The same brief glance at Tennessee's legislature suggests that the Volunteer State is, one might say, a little amateurish. There is no televised coverage, and there is no Internet site. Tennessee is one of only two states that don't have one. In Nashville, they brag about how they rank 48th out of 50 in per capita legislative branch expenditures. In fact, Tennessee spends less than half of what Minnesota spends--despite being home to a half-million more residents. 

Over the past couple of decades, while Minnesota was winning national praise for innovations such as public campaign financing and gender pay equity, Tennessee's legislature went almost completely unnoticed until recently, when frivolous arguments over a Ten Commandments resolution and the teaching of creationism attracted nationwide ridicule. 

It probably won't surprise you to learn that last year, one of these two bodies conducted an efficient, productive and thoroughly civilized legislative session, something it has done every single year during the 1990s. Or that the other has sunk into a humiliating morass of bitter partisanship and personal scandal. 

What will surprise you is which of these legislatures is which. 

In the past four years, voters in Minnesota have been bombarded with tawdry tales of errant members nabbed for shoplifting, fraud, drunk driving, spousal assault and spreading false rumors about constituents. A scandal surrounding the misuse of state phone card privileges led to the resignation of the House majority leader and the eventual ouster of the Speaker in 1993. All in all, lawmakers there have exhibited a stunning knack for discrediting their institution, accumulating a body of offenses that equals, if it does not surpass, some of the more egregious transgressions of their colleagues in other states. 

By last fall, all sense of collegiality had vanished from the Minnesota House. Since nearly all of the turmoil had occurred on the Democratic side of the aisle, Republicans took the opportunity to portray the ethical chaos as the arrogant excesses of an entrenched majority. Governor Arne Carlson's spokeswoman herself openly mused about the "thieves and drunks" of the state legislature. 

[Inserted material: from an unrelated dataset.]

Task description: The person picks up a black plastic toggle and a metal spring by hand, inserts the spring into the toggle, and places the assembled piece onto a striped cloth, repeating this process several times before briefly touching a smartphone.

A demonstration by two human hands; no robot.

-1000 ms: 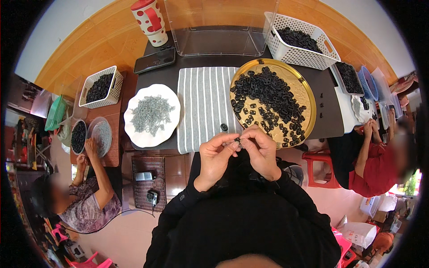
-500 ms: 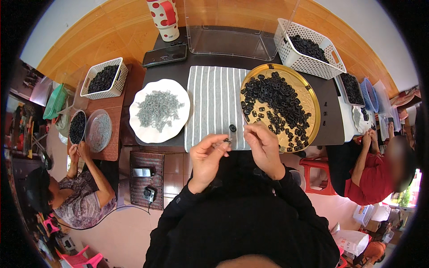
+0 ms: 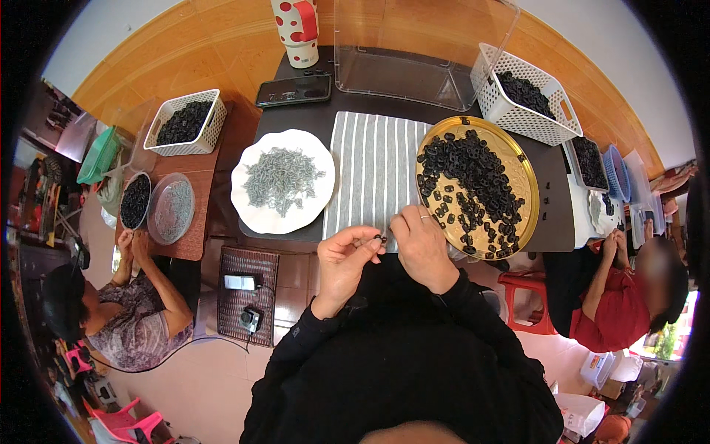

Meanwhile, the Democratic caucus itself was in full-scale revolt against its speaker, the combatively partisan Irv Anderson. Two of Anderson's fellow Democrats took their criticism to the editorial pages of the St. Paul Pioneer Press, blaming Anderson for gridlock and calling for his removal. Within a week of last November's elections, he was unceremoniously dumped from the speakership. 

As for the voters, they apparently found the Republican tactics almost as unappealing as the scandals themselves. Democrats actually survived the election with one more House seat than they had before it. But the voters made their feelings clear. They not only stayed home from the polls in record numbers, but overwhelmingly approved a ballot measure permitting recall of virtually anyone holding elected office. The entire episode suggests one compelling lesson: If the Minnesota legislature is the state of the art, there must be something wrong with the art. 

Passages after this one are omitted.